Kitt was active in numerous social causes in the 1950s and 1960s. In 1966, she established the Kittsville Youth Foundation, a chartered and non-profit organization for underprivileged youth in the Watts area of Los Angeles. She was also involved with a group of youth in the area of Anacostia in Washington, D.C., who called themselves, “Rebels with a Cause.” Kitt supported the group’s efforts to clean up streets and establish recreation areas in an effort to keep them out of trouble by testifying with them before the House General Subcommittee on Education of the Committee on Education and Labor. In her testimony, in May 1967, Kitt stated that the Rebels’ “achievements and accomplishments should certainly make the adult ‘do-gooders’ realize that these young men and women have performed in 1 short year – with limited finances – that which was not achieved by the same people who might object to turning over some of the duties of planning, rehabilitation, and prevention of juvenile delinquents and juvenile delinquency to those who understand it and are living it”. She added that “the Rebels could act as a model for all urban areas throughout the United States with similar problems”. “Rebels with a Cause” subsequently received the needed funding.

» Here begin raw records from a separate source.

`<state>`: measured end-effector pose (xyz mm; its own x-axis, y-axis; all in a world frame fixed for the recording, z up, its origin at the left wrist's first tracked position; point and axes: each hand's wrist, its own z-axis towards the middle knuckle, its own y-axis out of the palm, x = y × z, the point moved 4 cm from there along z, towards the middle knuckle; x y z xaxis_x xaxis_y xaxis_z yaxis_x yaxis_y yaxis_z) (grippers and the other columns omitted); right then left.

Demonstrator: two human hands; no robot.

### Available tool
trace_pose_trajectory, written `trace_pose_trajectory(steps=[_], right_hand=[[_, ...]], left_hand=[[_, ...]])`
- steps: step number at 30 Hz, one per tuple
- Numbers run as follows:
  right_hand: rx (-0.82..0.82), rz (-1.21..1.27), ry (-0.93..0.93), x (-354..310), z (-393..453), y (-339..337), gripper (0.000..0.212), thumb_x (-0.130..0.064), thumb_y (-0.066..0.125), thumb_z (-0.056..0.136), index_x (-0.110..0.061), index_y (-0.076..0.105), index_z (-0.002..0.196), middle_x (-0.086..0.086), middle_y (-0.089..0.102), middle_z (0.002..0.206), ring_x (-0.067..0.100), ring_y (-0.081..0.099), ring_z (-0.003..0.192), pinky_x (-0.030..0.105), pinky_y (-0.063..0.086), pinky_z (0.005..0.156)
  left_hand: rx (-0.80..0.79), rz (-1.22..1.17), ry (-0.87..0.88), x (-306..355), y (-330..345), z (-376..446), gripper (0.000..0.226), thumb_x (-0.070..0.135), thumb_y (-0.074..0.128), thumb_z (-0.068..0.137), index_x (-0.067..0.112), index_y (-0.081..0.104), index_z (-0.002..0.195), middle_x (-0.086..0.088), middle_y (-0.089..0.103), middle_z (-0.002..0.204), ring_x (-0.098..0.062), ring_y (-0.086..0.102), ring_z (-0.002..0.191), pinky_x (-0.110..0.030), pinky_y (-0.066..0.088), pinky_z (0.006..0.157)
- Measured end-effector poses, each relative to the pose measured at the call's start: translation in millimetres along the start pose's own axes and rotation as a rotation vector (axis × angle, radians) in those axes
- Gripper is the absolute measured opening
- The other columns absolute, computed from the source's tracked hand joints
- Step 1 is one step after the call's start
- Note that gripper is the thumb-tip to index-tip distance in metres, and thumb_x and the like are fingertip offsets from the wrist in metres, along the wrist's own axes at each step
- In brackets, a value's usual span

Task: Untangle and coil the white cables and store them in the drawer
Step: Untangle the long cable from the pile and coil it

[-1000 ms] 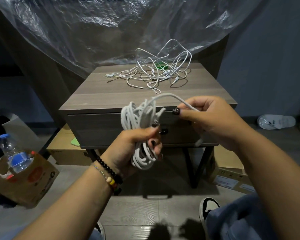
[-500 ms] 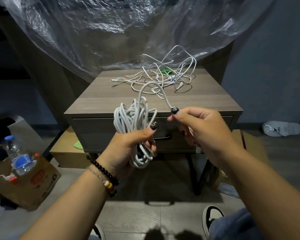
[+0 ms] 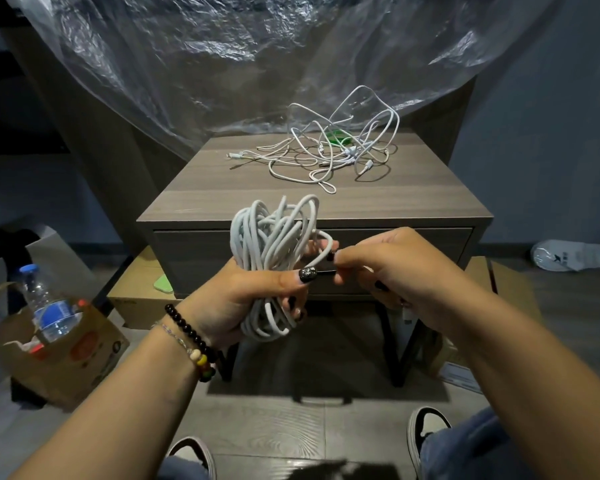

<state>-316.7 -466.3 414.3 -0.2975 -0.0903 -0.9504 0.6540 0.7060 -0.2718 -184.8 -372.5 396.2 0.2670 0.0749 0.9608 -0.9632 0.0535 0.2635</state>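
Your left hand (image 3: 253, 296) grips a coiled white cable (image 3: 274, 251), fingers curled round the middle of the bundle so its loops fan out above your thumb toward 12 o'clock and hang below your palm toward 6 o'clock. Your right hand (image 3: 395, 271) sits just beside it at 3 o'clock, fingertips pinching the loose end of that same cable where it arcs off the coil; thumb and forefinger meet close to your left thumb. Both hands hover in front of the drawer (image 3: 430, 240), which is closed, its front partly hidden behind them.

At 12 o'clock from the coil, the tangled white cables (image 3: 329, 150) lie in a loose heap on the back half of the nightstand top (image 3: 194, 199), several loops standing up off the wood. A small green object (image 3: 336, 136) shows inside the tangle; you cannot tell what it is.

A clear plastic sheet (image 3: 222, 46) drapes behind the nightstand. At 9 o'clock a water bottle (image 3: 45, 306) stands in a cardboard box (image 3: 84, 358) on the floor. At 3 o'clock, well apart, a white slipper (image 3: 572, 254) lies by the wall.
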Motion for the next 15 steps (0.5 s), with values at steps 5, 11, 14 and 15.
trace_pose_trajectory(steps=[5, 11, 14, 15], right_hand=[[-0.085, -0.114, 0.039, 4.0, -2.1, 10.1, 0.026, -0.017, 0.063, 0.084, -0.001, 0.071, 0.065, 0.001, 0.032, 0.040, 0.011, 0.020, 0.037, 0.017, 0.015, 0.037], [-0.143, -0.081, 0.013, 0.4, -3.5, 13.2, 0.030, -0.019, 0.061, 0.087, 0.000, 0.070, 0.067, -0.001, 0.030, 0.041, 0.012, 0.019, 0.040, 0.021, 0.012, 0.041], [-0.168, -0.099, -0.007, -1.8, -5.8, 16.0, 0.031, -0.019, 0.060, 0.088, 0.003, 0.070, 0.070, 0.001, 0.030, 0.043, 0.013, 0.019, 0.043, 0.023, 0.012, 0.043], [-0.172, -0.102, -0.015, -1.9, -6.0, 17.0, 0.032, -0.020, 0.059, 0.089, 0.003, 0.070, 0.071, 0.001, 0.031, 0.043, 0.013, 0.019, 0.043, 0.022, 0.013, 0.042]], left_hand=[[0.266, 0.320, 0.053, -1.0, -5.9, 1.8, 0.038, 0.003, 0.069, 0.063, 0.011, 0.066, 0.100, 0.000, 0.073, 0.089, -0.010, 0.068, 0.083, -0.020, 0.053, 0.063], [0.376, 0.228, 0.049, -6.2, -10.0, 4.2, 0.036, 0.009, 0.067, 0.069, -0.001, 0.063, 0.104, -0.018, 0.064, 0.095, -0.026, 0.061, 0.089, -0.038, 0.052, 0.079], [0.359, 0.091, -0.025, -13.4, -8.1, 5.7, 0.042, 0.013, 0.064, 0.072, -0.009, 0.058, 0.108, -0.021, 0.060, 0.090, -0.021, 0.063, 0.077, -0.027, 0.053, 0.066], [0.358, 0.037, -0.058, -14.9, -5.8, 5.9, 0.041, 0.013, 0.065, 0.073, -0.008, 0.059, 0.108, -0.021, 0.058, 0.088, -0.021, 0.062, 0.073, -0.026, 0.053, 0.065]])
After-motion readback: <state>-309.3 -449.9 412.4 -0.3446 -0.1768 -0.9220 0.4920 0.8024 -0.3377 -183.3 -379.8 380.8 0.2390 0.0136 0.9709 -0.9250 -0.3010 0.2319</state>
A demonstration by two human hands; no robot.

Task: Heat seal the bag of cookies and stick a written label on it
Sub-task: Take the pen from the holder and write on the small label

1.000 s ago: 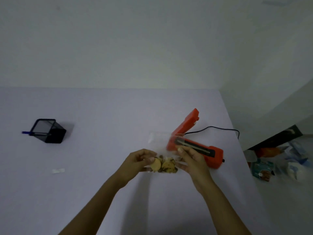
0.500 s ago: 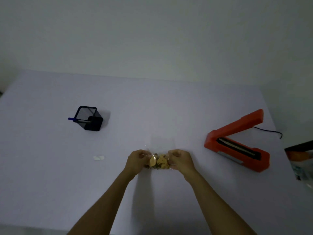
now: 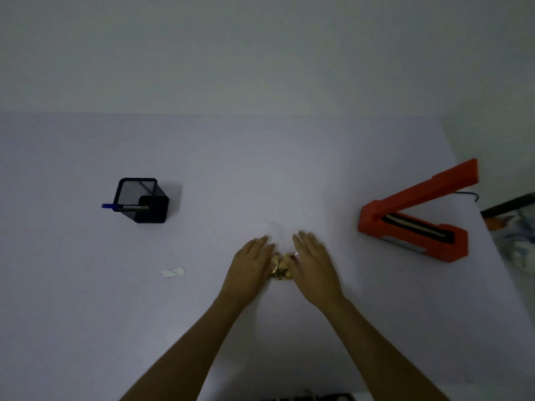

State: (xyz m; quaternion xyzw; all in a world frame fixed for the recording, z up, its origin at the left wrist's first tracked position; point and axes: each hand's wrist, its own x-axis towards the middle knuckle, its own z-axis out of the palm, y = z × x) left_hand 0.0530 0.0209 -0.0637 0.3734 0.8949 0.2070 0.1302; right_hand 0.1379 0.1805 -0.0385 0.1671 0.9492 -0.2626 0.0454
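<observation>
The clear bag of cookies [image 3: 281, 267] lies on the white table in front of me, its empty clear top reaching away from me. My left hand [image 3: 250, 264] and my right hand [image 3: 314, 261] rest flat on either side of it, fingers stretched out, covering the bag's edges. Only a strip of cookies shows between them. The orange heat sealer [image 3: 411, 224] stands to the right with its lid raised, well apart from the bag. A small white label [image 3: 173, 272] lies on the table to the left of my hands.
A black mesh pen holder [image 3: 142, 201] with a blue-capped pen [image 3: 115, 206] stands at the left. The sealer's black cord [image 3: 467, 194] runs off the table's right edge [image 3: 492, 235]. Clutter sits on the floor beyond that edge. A dark object shows at the bottom edge.
The bag came out of the sealer and went left to the table in front of me. My fingers, which pinched its sides, are now stretched flat over it.
</observation>
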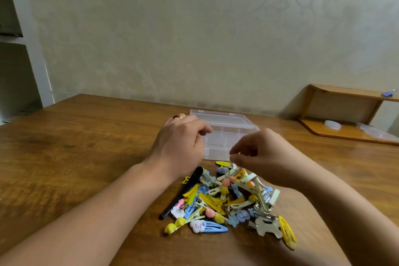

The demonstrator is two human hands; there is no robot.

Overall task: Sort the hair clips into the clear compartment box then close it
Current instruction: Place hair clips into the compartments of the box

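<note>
Wood table carries everything. We keep the clear compartment box open just beyond the hair clips, heaped near us for easy reach. Our left hand hovers loosely curled, grasping nothing; whether our right hand pinches anything, we cannot tell.

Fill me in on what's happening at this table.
A person is sorting a pile of hair clips on a wooden table. A clear box sits open just behind the pile, and its visible compartments look empty. The left hand hovers at the box's near left corner with fingers loosely curled. The right hand is above the pile's far edge, fingertips pinched together; whether it holds a clip is unclear. A black clip lies along the pile's left side.
</note>
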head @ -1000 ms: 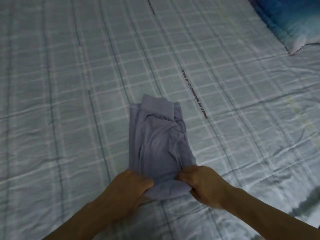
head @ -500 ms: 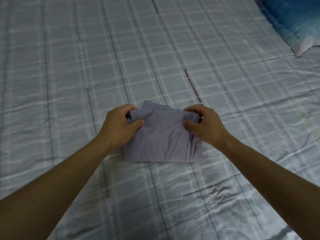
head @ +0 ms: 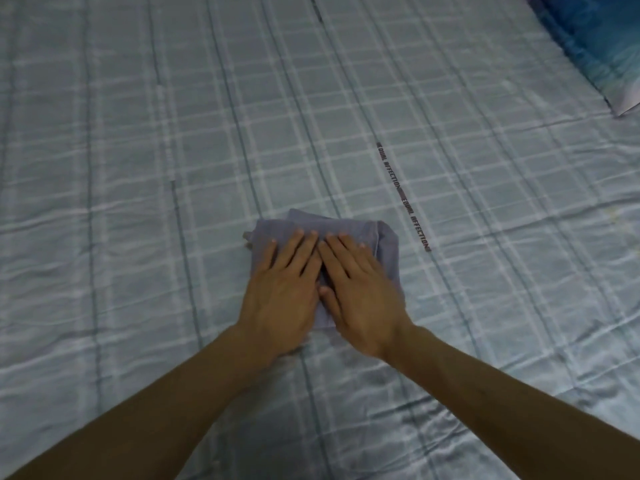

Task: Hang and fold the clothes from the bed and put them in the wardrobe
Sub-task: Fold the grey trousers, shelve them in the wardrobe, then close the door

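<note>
Fingers of both hands lie straight and close together, pressing flat on a small folded grey garment (head: pixel 386 244) in the middle of the checked bedsheet (head: pixel 138 202). Left hand (head: pixel 282 289) covers its left half, right hand (head: pixel 360 292) its right half, thumbs nearly touching. Folding looks finished and this seems the smoothing step. Next, the bundle likely needs lifting from beneath so the folds hold on the way to the wardrobe, which is out of view. A blue pillow (head: pixel 595 39) lies far right.
</note>
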The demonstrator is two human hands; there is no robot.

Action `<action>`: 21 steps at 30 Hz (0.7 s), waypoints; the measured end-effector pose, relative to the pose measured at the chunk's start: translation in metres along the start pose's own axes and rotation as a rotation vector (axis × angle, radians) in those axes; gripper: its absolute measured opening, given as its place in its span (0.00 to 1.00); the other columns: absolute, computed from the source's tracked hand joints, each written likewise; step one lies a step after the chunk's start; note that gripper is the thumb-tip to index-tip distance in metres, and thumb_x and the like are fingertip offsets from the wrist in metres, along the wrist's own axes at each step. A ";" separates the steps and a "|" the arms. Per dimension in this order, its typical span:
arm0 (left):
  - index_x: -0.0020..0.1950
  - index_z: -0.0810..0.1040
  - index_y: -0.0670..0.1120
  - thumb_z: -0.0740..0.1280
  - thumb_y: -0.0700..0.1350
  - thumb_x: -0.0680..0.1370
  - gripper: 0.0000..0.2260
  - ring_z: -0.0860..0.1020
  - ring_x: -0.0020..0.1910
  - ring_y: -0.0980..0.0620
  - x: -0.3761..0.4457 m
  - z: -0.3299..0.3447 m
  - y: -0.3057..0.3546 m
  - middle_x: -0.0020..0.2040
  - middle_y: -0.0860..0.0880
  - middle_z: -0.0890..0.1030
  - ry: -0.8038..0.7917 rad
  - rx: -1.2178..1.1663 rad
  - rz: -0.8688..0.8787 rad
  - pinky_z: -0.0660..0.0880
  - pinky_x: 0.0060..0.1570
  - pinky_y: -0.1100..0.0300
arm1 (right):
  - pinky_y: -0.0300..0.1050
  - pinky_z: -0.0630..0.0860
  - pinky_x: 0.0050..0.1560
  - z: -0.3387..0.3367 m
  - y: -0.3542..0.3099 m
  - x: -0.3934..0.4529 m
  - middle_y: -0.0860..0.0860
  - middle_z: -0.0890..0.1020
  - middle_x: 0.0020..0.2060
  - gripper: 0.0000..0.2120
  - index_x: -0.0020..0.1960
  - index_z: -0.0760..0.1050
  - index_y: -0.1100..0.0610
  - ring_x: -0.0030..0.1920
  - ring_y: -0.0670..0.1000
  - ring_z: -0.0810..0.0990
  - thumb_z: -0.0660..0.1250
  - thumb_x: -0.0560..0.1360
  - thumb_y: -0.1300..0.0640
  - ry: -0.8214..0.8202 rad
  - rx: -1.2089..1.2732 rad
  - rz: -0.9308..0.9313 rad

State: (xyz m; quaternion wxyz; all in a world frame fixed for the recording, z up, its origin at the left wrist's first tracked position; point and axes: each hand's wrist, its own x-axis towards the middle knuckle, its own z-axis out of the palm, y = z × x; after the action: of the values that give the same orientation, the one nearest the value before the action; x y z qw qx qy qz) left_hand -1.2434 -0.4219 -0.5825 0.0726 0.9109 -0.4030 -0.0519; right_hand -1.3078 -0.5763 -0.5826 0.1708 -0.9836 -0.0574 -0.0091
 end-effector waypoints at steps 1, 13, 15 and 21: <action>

Kitt was also a member of the Women’s International League for Peace and Freedom, thus her criticism of the Vietnam War and its connection to poverty and racial unrest in 1968 can be seen as part of a larger commitment to peace activism.
Like many politically active public figures of her time, Kitt was under surveillance by the CIA, beginning in 1956. After the New York Times discovered the CIA file on Kitt in 1975, she granted the paper permission to print portions of the report, stating: “I have nothing to be afraid of and I have nothing to hide.”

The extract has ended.